European sizes follow the Paris-point convention, where each full size adds roughly two-thirds of a centimetre of length, so the EU column climbs faster than the US or UK columns as your foot grows. The single reliable anchor across every one of these systems is foot length, which is exactly what the Korean number already gives you. If a chart ever disagrees with the converter, trust the centimetre measurement rather than any one country's label, and treat the rest as a best-fit starting point for trying the shoe on.
Shopping Korean brands and sizes online
When you buy from Korean athletic and lifestyle labels — or through the large Korean marketplaces that ship internationally — product pages almost always list sizes in millimetres rather than US or EU numbers. That is good news, because it removes the guesswork: instead of trusting a conversion chart, you can match the listed mm figure directly to your own foot. Stand on a sheet of paper, mark heel to longest toe, measure that distance in millimetres and add a few millimetres of wiggle room, and you have the number to order.
Keep the 5mm rounding in mind when your measurement falls between two sizes.

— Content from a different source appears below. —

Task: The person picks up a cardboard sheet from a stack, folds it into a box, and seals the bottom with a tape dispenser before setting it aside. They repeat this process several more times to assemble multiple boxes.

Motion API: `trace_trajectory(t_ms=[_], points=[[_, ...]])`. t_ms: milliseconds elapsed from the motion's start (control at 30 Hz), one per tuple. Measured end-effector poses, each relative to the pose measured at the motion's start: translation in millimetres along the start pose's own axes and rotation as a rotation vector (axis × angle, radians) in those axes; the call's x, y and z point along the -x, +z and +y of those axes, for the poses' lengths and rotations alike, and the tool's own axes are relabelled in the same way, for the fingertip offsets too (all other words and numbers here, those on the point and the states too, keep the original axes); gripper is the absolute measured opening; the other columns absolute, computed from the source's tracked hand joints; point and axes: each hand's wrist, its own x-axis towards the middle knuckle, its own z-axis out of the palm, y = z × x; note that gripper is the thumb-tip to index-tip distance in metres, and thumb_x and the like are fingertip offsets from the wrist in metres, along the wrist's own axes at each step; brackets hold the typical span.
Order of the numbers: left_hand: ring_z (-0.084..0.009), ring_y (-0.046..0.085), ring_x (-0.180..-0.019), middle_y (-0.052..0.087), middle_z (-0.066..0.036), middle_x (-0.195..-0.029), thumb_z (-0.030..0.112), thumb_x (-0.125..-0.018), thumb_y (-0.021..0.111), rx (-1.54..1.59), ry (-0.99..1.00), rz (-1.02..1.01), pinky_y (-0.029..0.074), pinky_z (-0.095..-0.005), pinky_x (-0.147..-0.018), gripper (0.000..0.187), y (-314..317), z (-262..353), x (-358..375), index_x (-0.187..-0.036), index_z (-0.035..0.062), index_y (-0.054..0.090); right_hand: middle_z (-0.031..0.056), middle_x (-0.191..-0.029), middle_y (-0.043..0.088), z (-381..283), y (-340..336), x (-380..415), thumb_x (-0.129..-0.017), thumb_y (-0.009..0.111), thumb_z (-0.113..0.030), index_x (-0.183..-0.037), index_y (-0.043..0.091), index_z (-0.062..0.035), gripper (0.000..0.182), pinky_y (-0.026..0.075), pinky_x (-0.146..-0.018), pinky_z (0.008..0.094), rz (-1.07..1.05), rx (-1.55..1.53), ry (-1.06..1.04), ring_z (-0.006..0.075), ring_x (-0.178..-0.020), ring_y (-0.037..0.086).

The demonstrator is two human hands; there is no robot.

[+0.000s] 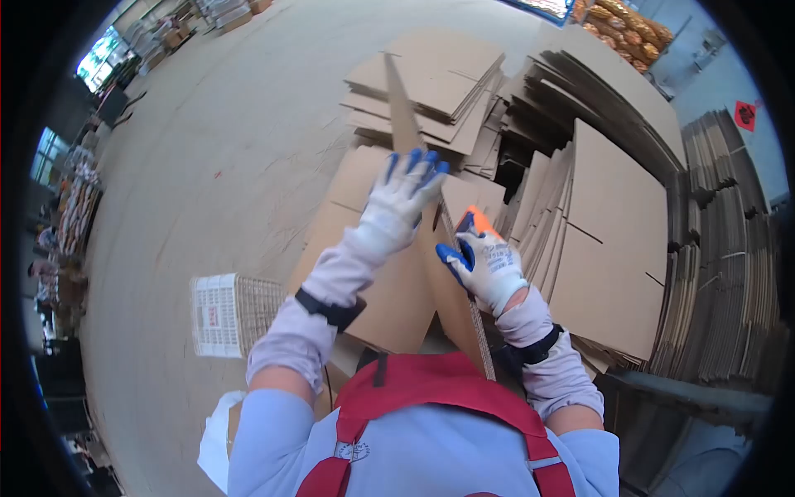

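Note:
A long cardboard sheet stands on edge in front of my body, its corrugated edge facing up and running away from me. My left hand, in a white glove with blue fingertips, lies against the sheet with its fingers stretched out. On the sheet's right side, my right hand is closed in a matching glove around an orange tool. Most of that tool is hidden by the fingers, so its exact kind does not show. Flat cardboard lies beneath and to the left of the standing sheet.
Cardboard stacks stand ahead and to the right, with more bundles along the right wall. A white plastic basket sits on the floor at left. A metal bar is near my right elbow.

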Motion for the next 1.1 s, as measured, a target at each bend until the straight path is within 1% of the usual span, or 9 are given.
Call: trace_trajectory(t_ms=[233, 433, 567, 633, 700, 767, 833, 1000, 1100], points=[[-0.0332, 0.040, -0.131, 0.047, -0.013, -0.136, 0.015, -0.065, 0.076, 0.001, 0.384, -0.216, 0.026, -0.0563, -0.111, 0.070, -3, -36, -27, -0.131, 0.0142, 0.052, 0.0162, -0.098, 0.066, 65, -10, 0, -0.090, 0.048, -0.053, -0.101, 0.068, -0.0157, 0.044, 0.049, -0.081, 0.0437, -0.075, -0.082, 0.053, 0.0331, -0.091, 0.064], [-0.0273, 0.057, -0.093, 0.058, -0.004, -0.080, 0.033, -0.055, 0.081, 0.026, 0.465, -0.449, 0.034, -0.0472, -0.107, 0.032, 18, -46, -72, -0.073, 0.0132, 0.063, 0.0173, -0.098, 0.067, 57, -20, -34, -0.087, 0.053, -0.044, -0.102, 0.066, -0.0123, 0.037, 0.050, -0.082, 0.0428, -0.109, 0.028, 0.003, 0.0327, -0.094, 0.064], [-0.0249, 0.055, -0.071, 0.056, -0.003, -0.068, 0.034, -0.053, 0.080, 0.068, 0.626, -0.458, 0.042, -0.0406, -0.063, 0.032, -44, -29, -37, -0.055, 0.0140, 0.056, 0.0173, -0.098, 0.067, 104, -57, -33, -0.087, 0.053, -0.042, -0.103, 0.066, -0.0129, 0.036, 0.049, -0.083, 0.0422, 0.066, 0.019, -0.020, 0.0329, -0.094, 0.064], [-0.0261, 0.058, -0.069, 0.059, -0.003, -0.071, 0.042, -0.063, 0.080, 0.216, 0.580, -0.846, 0.046, -0.0400, -0.067, 0.033, -111, 36, -7, -0.066, 0.0131, 0.063, 0.0174, -0.095, 0.067, 102, -85, -33, -0.087, 0.052, -0.040, -0.103, 0.066, -0.0127, 0.035, 0.050, -0.081, 0.0433, 0.048, 0.066, -0.001, 0.0329, -0.091, 0.065], [-0.0281, 0.064, -0.083, 0.067, -0.008, -0.088, 0.050, -0.071, 0.077, 0.434, 0.166, -1.563, 0.050, -0.0398, -0.077, 0.046, -125, 74, 22, -0.092, 0.0101, 0.070, 0.0188, -0.093, 0.065, 99, -78, -51, -0.087, 0.053, -0.040, -0.099, 0.066, -0.0087, 0.036, 0.049, -0.081, 0.0447, -0.004, 0.086, -0.043, 0.0346, -0.089, 0.064], [-0.0303, 0.065, -0.095, 0.068, -0.014, -0.103, 0.055, -0.075, 0.073, 0.711, -0.303, -1.552, 0.050, -0.0376, -0.084, 0.064, -94, 86, 53, -0.117, 0.0072, 0.064, 0.0184, -0.095, 0.066, 81, -41, -73, -0.087, 0.052, -0.039, -0.096, 0.067, -0.0085, 0.035, 0.049, -0.081, 0.0443, -0.109, 0.112, -0.052, 0.0336, -0.090, 0.064], [-0.0293, 0.066, -0.093, 0.068, -0.017, -0.104, 0.055, -0.077, 0.070, 0.470, -0.209, -1.231, 0.051, -0.0368, -0.084, 0.071, -49, 110, 74, -0.127, 0.0066, 0.057, 0.0159, -0.098, 0.067, 63, -23, -73, -0.087, 0.050, -0.037, -0.091, 0.067, -0.0090, 0.033, 0.050, -0.083, 0.0420, 0.044, 0.092, -0.068, 0.0332, -0.093, 0.064], [-0.0281, 0.067, -0.087, 0.069, -0.017, -0.096, 0.048, -0.081, 0.067, 0.482, -0.178, -1.283, 0.050, -0.0376, -0.080, 0.057, 0, 147, 67, -0.117, 0.0033, 0.061, 0.0161, -0.100, 0.067, 61, -20, -73, -0.088, 0.049, -0.037, -0.096, 0.066, -0.0101, 0.033, 0.050, -0.084, 0.0433, -0.013, 0.069, -0.205, 0.0337, -0.094, 0.064], [-0.0239, 0.067, -0.085, 0.070, -0.009, -0.093, 0.045, -0.078, 0.072, 0.805, -0.894, -1.503, 0.052, -0.0386, -0.069, 0.052, 16, 51, 77, -0.112, 0.0068, 0.066, 0.0163, -0.100, 0.067, 57, -25, -70, -0.089, 0.048, -0.037, -0.099, 0.066, -0.0108, 0.033, 0.050, -0.084, 0.0434, -0.007, 0.034, -0.149, 0.0331, -0.094, 0.064]])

A 247mm foot sits between KR 245 and KR 250; if the shoe has a snug last or you wear thicker socks, rounding up to 250 is usually the safer call. Measure both feet and use the larger one, since most people are slightly asymmetric, and re-check your length every year or so — feet change over time. With a reliable millimetre measurement in hand, ordering Korean sizes online is often more predictable than navigating the abstract US and UK ladders.

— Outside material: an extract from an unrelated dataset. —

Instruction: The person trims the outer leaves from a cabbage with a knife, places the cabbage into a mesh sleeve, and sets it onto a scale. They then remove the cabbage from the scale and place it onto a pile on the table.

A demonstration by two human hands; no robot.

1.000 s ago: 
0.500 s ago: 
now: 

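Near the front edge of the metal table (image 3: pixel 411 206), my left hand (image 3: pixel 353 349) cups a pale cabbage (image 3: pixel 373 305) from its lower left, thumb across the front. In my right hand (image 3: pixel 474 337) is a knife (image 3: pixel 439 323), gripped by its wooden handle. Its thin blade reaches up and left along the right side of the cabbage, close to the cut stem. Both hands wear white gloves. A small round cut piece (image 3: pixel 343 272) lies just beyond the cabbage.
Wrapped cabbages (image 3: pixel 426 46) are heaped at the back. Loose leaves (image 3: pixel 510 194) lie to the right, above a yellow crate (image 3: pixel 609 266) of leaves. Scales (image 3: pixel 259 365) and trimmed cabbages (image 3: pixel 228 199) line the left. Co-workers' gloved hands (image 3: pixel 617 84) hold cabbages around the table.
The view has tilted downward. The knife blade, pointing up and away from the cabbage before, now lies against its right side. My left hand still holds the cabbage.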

Frequently asked questions
What is KR 250 in US shoe size?
KR 250 is roughly US men's 7 and US women's 8.5. KR sizes anchor directly to foot length in millimetres (250mm = 25cm), so the US equivalent can shift half a size depending on the brand's last shape.

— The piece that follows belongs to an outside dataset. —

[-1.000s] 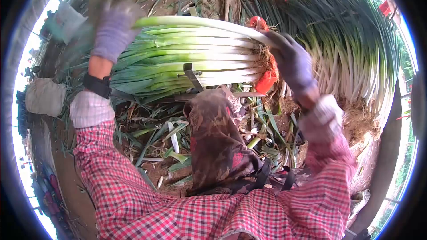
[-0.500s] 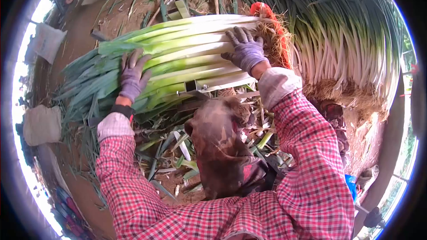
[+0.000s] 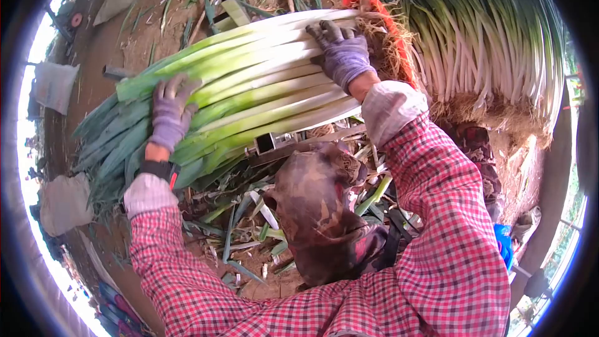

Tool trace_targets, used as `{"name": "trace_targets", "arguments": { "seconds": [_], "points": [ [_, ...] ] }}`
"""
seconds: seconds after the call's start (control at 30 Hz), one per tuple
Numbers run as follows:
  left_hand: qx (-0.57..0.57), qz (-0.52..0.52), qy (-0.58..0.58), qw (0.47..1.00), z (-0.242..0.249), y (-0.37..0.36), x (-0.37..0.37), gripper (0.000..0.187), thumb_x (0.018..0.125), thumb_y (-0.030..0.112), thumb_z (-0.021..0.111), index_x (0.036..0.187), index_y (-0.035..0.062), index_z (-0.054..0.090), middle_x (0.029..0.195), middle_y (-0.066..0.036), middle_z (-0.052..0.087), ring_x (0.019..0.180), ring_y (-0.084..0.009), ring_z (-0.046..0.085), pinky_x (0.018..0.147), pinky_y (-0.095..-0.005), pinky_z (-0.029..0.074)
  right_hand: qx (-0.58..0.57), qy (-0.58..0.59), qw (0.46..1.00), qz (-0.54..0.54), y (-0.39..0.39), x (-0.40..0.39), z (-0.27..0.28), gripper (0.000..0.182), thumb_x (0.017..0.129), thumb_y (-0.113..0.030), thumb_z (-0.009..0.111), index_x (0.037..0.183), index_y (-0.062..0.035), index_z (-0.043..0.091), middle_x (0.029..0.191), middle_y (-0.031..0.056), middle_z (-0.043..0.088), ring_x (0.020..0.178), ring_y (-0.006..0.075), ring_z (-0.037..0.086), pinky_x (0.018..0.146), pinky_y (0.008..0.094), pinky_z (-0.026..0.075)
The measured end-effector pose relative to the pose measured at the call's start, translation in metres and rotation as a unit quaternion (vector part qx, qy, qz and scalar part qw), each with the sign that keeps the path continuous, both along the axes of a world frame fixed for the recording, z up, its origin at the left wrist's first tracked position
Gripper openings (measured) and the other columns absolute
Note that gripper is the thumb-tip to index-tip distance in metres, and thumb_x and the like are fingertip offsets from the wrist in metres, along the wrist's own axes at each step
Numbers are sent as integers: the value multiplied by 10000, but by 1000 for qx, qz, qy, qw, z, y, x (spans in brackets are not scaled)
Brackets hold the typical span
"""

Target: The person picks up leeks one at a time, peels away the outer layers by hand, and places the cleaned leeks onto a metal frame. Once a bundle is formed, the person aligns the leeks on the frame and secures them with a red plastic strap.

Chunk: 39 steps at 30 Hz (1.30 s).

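Note:
A thick bundle of long green onions (image 3: 256,75) lies crosswise before me, leaves to the left and white stalks and roots to the right. My left hand (image 3: 171,112), in a dirty purple work glove, rests on the green part, fingers apart. My right hand (image 3: 345,56), gloved alike, bends its fingers over the white stalks near the roots; the undersides of the fingers are hidden. An orange-red band or cloth (image 3: 393,31) curves beside the root end. A metal frame with a square tube end (image 3: 265,143) shows under the bundle's near edge.
A large pile of green onions (image 3: 486,56) lies at the right, roots toward me. Trimmed leaf scraps (image 3: 268,212) litter the ground around my knee (image 3: 318,193) in camouflage trousers. Another metal tube (image 3: 232,14) stands behind the bundle. Pale sacks (image 3: 65,203) lie at the left.
The view has shifted slightly. My right hand's fingers, spread flat before, are now bent over the stalks. My left hand stays on the leaves. More of the square tube shows below the bundle.

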State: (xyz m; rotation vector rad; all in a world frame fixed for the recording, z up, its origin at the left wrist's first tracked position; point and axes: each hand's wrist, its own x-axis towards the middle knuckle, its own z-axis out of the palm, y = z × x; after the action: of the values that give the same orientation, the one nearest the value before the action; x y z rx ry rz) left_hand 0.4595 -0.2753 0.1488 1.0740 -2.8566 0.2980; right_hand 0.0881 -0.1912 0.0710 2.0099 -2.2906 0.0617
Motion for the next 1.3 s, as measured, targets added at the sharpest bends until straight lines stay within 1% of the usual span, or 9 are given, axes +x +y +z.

Why are Korean shoe sizes in millimetres?
Korean shoe sizing follows the Mondopoint standard, an ISO system designed to remove ambiguity by labelling shoes with the actual foot length they fit. Korea, along with most of Asian athletic manufacturing, adopted Mondopoint in millimetres because mm gives finer precision than centimetres - a 5mm increment is small enough to capture half-sizes without decimals on the label.
Are Korean and Japanese shoe sizes the same?
They use the same underlying idea - both label shoes by foot length - but in different units. Korean sizes are in millimetres (KR 240) and Japanese sizes are in centimetres (JP 24). KR 240 and JP 24 refer to the same foot, just expressed differently.
What is Korean size 250 in US?
Korean size 250 means a 250mm (25.0cm) foot, which works out at roughly a women's US 8.5 or a men's US 7. Because Korean sizing is unisex and US sizing splits into separate men's and women's scales - women's running about one and a half sizes higher than men's for the same foot - the exact US number depends on which gendered scale you are buying on, as well as the brand's last shape.
Is Korean sizing the same as Japanese sizing?
They share the same principle - both label a shoe by the length of foot it fits - so converting between them is straightforward. The difference is the unit: Korean sizes are in millimetres and Japanese sizes are in centimetres, so KR 250 is the same foot as JP 25.0. Divide a Korean size by ten and you have the Japanese equivalent.
Sizes are approximate and may vary by brand. Check the manufacturer's size chart before buying.